◆ **Assignment**:
Please set out each line below exactly as it stands, without the images.

====== Data extract ======

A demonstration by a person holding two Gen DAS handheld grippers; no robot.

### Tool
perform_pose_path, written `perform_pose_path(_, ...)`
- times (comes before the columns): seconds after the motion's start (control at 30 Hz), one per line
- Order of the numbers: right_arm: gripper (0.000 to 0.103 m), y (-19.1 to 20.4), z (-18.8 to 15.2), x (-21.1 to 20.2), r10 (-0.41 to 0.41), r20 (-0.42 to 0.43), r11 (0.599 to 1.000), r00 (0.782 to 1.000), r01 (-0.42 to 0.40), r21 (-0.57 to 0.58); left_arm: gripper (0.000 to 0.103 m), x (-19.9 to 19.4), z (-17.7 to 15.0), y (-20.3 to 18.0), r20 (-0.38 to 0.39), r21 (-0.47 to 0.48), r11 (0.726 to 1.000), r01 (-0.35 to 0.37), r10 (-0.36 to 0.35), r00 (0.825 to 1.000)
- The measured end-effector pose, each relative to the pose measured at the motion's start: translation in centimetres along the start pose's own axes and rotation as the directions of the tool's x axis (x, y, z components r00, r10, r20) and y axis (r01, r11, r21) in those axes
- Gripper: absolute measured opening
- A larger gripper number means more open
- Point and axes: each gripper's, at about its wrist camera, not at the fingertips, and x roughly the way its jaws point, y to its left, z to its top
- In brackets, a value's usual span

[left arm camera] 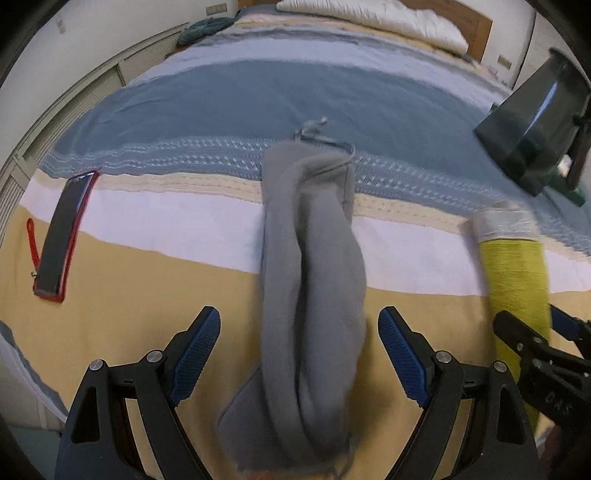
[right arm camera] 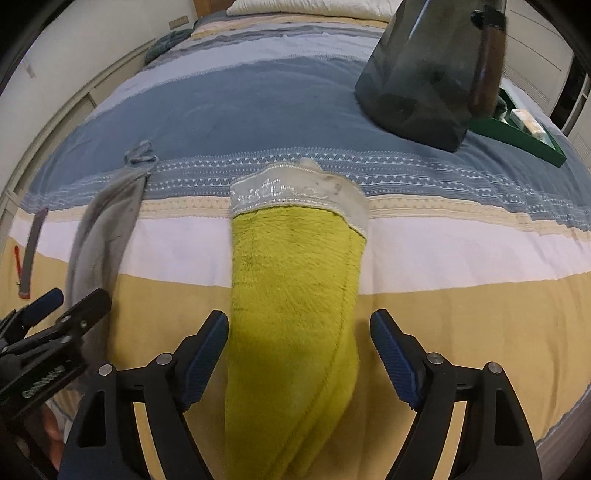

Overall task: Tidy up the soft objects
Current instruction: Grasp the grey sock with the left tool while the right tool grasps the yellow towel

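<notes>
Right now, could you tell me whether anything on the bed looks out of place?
A hard black phone in a red case lies on the striped bedspread, left of the rolled grey fleece, odd among soft things.

A bedroom in a home — a wide bed (left arm camera: 155, 302) under a striped blue, white and yellow bedspread (left arm camera: 236, 96), a white pillow (left arm camera: 373, 18) against a wooden headboard (left arm camera: 480, 33), and louvred cabinet doors (left arm camera: 62, 107) along the wall.
</notes>
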Motion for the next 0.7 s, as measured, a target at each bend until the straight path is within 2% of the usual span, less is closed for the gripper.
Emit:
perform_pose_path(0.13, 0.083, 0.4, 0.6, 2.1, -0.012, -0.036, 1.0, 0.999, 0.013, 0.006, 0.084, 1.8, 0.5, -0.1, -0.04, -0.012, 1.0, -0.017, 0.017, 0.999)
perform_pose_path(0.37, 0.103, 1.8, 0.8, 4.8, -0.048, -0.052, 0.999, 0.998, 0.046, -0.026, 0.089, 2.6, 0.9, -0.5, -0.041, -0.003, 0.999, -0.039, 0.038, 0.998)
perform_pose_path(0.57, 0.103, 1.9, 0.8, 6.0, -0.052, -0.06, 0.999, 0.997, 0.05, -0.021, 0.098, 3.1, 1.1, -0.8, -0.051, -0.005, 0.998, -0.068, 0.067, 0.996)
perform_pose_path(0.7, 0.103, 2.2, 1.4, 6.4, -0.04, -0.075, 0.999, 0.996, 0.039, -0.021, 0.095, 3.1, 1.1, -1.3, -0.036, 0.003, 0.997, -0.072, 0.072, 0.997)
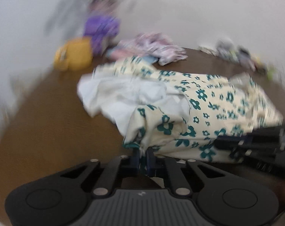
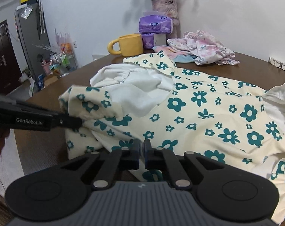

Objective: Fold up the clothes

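Cream, green-flowered garment spread on the brown bench.
Left gripper and right gripper each have jaws pinched shut on its near edge (left view blurred); the rest lies ahead.

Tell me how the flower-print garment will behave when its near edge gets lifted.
The flower-print garment is probably floppy: it already lies in soft folds on the brown table. Likely light, being thin cloth with a white lining showing. It may drag or bunch, since most of it rests flat while only the near edge is pinched.
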`<control>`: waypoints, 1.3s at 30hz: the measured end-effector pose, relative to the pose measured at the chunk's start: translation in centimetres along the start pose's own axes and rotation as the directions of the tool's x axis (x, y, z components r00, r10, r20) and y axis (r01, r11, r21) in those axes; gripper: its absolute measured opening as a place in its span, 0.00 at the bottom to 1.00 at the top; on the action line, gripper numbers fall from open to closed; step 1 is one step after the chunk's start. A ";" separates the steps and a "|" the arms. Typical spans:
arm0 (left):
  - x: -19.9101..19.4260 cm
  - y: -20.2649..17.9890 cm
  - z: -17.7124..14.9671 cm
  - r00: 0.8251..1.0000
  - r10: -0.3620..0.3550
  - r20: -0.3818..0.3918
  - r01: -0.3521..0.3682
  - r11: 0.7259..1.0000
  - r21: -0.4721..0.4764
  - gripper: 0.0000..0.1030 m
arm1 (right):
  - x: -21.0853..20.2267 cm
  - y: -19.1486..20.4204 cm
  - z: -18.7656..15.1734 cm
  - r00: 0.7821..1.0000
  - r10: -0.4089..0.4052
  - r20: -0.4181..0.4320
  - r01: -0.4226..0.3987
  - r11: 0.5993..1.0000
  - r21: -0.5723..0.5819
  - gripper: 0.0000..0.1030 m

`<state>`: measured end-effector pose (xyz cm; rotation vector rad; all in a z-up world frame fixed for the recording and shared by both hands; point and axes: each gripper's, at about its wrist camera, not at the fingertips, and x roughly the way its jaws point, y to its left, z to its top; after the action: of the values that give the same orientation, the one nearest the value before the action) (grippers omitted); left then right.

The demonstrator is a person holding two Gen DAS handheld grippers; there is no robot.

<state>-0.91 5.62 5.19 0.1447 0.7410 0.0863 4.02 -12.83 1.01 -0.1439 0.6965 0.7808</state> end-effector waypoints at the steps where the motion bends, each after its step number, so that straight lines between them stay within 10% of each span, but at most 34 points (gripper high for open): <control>1: -0.6 -0.6 0.3 0.997 0.066 0.043 -0.071 0.990 0.122 0.03 | -0.1 0.2 0.1 1.000 -0.017 0.006 0.017 1.000 -0.002 0.03; 10: -0.6 -3.1 -3.6 0.970 0.216 0.107 -0.239 0.800 0.550 0.05 | -0.5 0.2 0.0 0.997 -0.080 0.005 0.079 0.996 0.034 0.03; 16: -0.4 0.9 -4.1 0.997 0.055 -0.054 -0.047 0.988 0.149 0.28 | -0.1 0.2 -0.3 0.996 -0.090 -0.026 0.091 0.995 0.036 0.03; 18: -0.6 2.4 -4.0 0.998 0.060 -0.028 -0.059 0.998 0.029 0.50 | -0.1 0.1 -0.3 0.996 -0.090 -0.027 0.091 0.995 0.041 0.03; 26: 1.8 3.9 -3.4 0.990 -0.109 -0.084 0.095 0.983 -0.154 0.50 | -0.8 -0.2 -0.4 0.996 -0.091 -0.010 0.092 0.994 0.055 0.03; 28: 2.1 3.2 -3.5 0.993 -0.093 -0.076 0.083 0.988 -0.133 0.45 | -0.9 -0.3 -0.4 0.996 -0.092 -0.008 0.093 0.994 0.054 0.03; 31: 2.7 2.3 -2.8 0.996 -0.069 -0.059 0.068 0.997 -0.021 0.06 | -1.1 -0.5 -0.6 0.996 -0.094 -0.010 0.094 0.994 0.058 0.03; 33: 2.5 1.8 -2.6 0.999 -0.006 -0.038 0.009 0.996 0.092 0.05 | -1.2 -0.6 -0.6 0.995 -0.096 -0.010 0.096 0.993 0.063 0.03; 39: -0.1 -0.9 -3.8 0.975 0.190 0.113 -0.221 0.839 0.497 0.05 | -1.1 -0.7 -0.9 0.996 -0.081 -0.021 0.083 0.994 0.068 0.03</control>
<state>-3.53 5.06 2.34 0.7335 0.6732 0.0898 3.52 -14.29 0.92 -0.1170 0.7297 0.6767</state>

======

◆ **Solution for this problem**:
A demonstration by a person holding two Gen DAS handheld grippers; no robot.

### Tool
perform_pose_path, written `perform_pose_path(_, ...)`
- times (comes before the columns): seconds after the motion's start (control at 30 Hz), one per line
- Order of the numbers: right_arm: gripper (0.000 to 0.103 m), y (-19.1 to 20.4), z (-18.8 to 15.2), x (-21.1 to 20.2), r10 (-0.41 to 0.41), r20 (-0.42 to 0.43), r11 (0.599 to 1.000), r00 (0.782 to 1.000), r01 (-0.42 to 0.40), r21 (-0.57 to 0.58); left_arm: gripper (0.000 to 0.103 m), x (-19.9 to 19.4), z (-17.7 to 15.0), y (-20.3 to 18.0), r20 (-0.38 to 0.39), r21 (-0.47 to 0.48), r11 (0.726 to 1.000), r01 (-0.35 to 0.37), r10 (-0.36 to 0.35), r00 (0.825 to 1.000)
- The measured end-effector pose, each relative to the pose measured at the motion's start: translation in centimetres along the start pose's own axes and rotation as the directions of the tool's x axis (x, y, z components r00, r10, r20) and y axis (r01, r11, r21) in those axes
- Gripper: absolute measured opening
- A larger gripper number means more open
- Point and axes: each gripper's, at about its wrist camera, not at the fingertips, and x roughly the way its jaws point, y to its left, z to its top
- In brackets, a value's usual span

[left arm camera] 
[right arm camera] 

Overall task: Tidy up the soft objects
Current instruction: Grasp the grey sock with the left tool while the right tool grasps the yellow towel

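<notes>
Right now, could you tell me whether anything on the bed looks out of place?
A hard black phone in a red case lies on the striped bedspread, left of the rolled grey fleece, odd among soft things.

A bedroom in a home — a wide bed (left arm camera: 155, 302) under a striped blue, white and yellow bedspread (left arm camera: 236, 96), a white pillow (left arm camera: 373, 18) against a wooden headboard (left arm camera: 480, 33), and louvred cabinet doors (left arm camera: 62, 107) along the wall.
</notes>
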Motion for the next 0.7 s, as measured, a target at each bend until the straight path is within 2% of the usual span, less is closed for the gripper.
Emit:
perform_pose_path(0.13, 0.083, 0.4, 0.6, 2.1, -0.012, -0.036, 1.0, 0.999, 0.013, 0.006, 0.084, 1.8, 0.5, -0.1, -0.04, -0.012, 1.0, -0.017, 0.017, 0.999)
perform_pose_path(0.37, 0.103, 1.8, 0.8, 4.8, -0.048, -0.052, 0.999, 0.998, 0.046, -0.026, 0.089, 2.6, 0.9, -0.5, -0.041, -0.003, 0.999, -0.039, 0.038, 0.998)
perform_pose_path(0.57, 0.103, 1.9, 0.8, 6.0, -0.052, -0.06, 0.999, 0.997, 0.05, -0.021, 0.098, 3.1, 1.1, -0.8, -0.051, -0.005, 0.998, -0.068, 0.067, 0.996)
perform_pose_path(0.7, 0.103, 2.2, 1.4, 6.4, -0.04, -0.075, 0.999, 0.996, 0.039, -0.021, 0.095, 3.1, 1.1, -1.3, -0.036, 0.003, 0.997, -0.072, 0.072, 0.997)

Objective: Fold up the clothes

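Cream, green-flowered garment spread on the brown bench.
Left gripper and right gripper each have jaws pinched shut on its near edge (left view blurred); the rest lies ahead.

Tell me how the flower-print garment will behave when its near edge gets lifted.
The flower-print garment is probably floppy: it already lies in soft folds on the brown table. Likely light, being thin cloth with a white lining showing. It may drag or bunch, since most of it rests flat while only the near edge is pinched.
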`<control>`: waypoints, 1.3s at 30hz: the measured end-effector pose, relative to the pose measured at the chunk's start: translation in centimetres along the start pose's own axes and rotation as the directions of the tool's x axis (x, y, z components r00, r10, r20) and y axis (r01, r11, r21) in those axes; gripper: its absolute measured opening as a place in its span, 0.00 at the bottom to 1.00 at the top; on the action line, gripper numbers fall from open to closed; step 1 is one step after the chunk's start. A ";" separates the steps and a "|" the arms. Typical spans:
arm0 (left):
  - x: -19.9101..19.4260 cm
  - y: -20.2649..17.9890 cm
  - z: -17.7124..14.9671 cm
  - r00: 0.8251..1.0000
  - r10: -0.3620..0.3550
  - r20: -0.3818..0.3918
  - r01: -0.3521..0.3682
  - r11: 0.7259..1.0000
  - r21: -0.4721..0.4764
  - gripper: 0.0000..0.1030 m
arm1 (right):
  - x: -21.0853..20.2267 cm
  - y: -19.1486..20.4204 cm
  - z: -18.7656..15.1734 cm
  - r00: 0.7821..1.0000
  - r10: -0.4089..0.4052
  - r20: -0.4181..0.4320
  - r01: -0.4226..0.3987
  - r11: 0.5993..1.0000
  - r21: -0.5723..0.5819
  - gripper: 0.0000..0.1030 m

`<state>`: measured end-effector pose (xyz cm; rotation vector rad; all in a z-up world frame fixed for the recording and shared by both hands; point and axes: each gripper's, at about its wrist camera, not at the fingertips, and x roughly the way its jaws point, y to its left, z to its top; after the action: of the values that give the same orientation, the one nearest the value before the action) (grippers omitted); left then right.

The demonstrator is a person holding two Gen DAS handheld grippers; there is no robot.

<state>-0.91 5.62 5.19 0.1447 0.7410 0.0863 4.02 -12.83 1.01 -0.1439 0.6965 0.7808</state> end-effector waypoints at the steps where the motion bends, each after its step number, so that straight lines between them stay within 10% of each span, but at most 34 points (gripper high for open): <control>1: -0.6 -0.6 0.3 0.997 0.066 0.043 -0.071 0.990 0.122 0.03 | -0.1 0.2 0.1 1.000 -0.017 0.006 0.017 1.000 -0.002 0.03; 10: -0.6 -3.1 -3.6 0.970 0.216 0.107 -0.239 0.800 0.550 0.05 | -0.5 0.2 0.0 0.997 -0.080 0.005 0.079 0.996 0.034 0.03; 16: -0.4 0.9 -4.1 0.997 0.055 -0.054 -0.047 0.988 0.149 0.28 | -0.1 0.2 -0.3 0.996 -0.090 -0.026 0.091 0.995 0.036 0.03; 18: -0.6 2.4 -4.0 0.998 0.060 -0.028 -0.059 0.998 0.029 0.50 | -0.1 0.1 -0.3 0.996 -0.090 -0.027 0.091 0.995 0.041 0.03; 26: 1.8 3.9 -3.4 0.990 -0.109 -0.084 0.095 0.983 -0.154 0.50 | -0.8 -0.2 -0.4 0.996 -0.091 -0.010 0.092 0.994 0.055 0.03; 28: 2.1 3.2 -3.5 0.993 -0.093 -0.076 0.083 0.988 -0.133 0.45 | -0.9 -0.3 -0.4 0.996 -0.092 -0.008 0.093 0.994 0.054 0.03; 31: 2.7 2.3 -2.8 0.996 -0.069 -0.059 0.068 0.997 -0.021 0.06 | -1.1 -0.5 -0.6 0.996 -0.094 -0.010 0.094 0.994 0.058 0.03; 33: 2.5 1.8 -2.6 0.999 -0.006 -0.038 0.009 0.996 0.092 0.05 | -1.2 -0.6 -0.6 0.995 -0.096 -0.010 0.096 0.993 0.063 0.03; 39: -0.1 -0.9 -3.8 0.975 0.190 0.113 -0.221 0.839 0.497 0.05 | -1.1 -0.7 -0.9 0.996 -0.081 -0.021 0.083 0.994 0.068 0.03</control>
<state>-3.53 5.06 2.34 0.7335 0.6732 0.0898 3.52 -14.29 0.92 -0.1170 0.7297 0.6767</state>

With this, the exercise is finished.